**TASK REQUIREMENTS:**
Repeat the material in full. Keep every line exactly as it is.

DATA SHOWN section start

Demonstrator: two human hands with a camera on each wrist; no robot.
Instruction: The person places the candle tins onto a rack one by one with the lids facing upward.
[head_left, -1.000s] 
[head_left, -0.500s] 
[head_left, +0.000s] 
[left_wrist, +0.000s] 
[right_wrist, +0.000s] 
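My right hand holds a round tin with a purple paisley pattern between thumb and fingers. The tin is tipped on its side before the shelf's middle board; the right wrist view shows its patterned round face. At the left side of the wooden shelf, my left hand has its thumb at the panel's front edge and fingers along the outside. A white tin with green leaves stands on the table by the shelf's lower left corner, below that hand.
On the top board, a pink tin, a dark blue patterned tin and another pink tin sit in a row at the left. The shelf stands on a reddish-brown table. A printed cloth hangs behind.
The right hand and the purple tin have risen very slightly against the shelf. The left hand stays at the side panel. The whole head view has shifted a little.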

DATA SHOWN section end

**WRITTEN ANSWER:**
Demonstrator: two human hands with a camera on each wrist; no robot.
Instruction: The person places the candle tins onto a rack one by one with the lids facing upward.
[head_left, -1.000s] 
[head_left, -0.500s] 
[head_left, +0.000s] 
[left_wrist, +0.000s] 
[right_wrist, +0.000s] 
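My right hand holds a round tin with a purple paisley pattern between thumb and fingers. The tin is tipped on its side before the shelf's middle board; the right wrist view shows its patterned round face. At the left side of the wooden shelf, my left hand has its thumb at the panel's front edge and fingers along the outside. A white tin with green leaves stands on the table by the shelf's lower left corner, below that hand.
On the top board, a pink tin, a dark blue patterned tin and another pink tin sit in a row at the left. The shelf stands on a reddish-brown table. A printed cloth hangs behind.
The right hand and the purple tin have risen very slightly against the shelf. The left hand stays at the side panel. The whole head view has shifted a little.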

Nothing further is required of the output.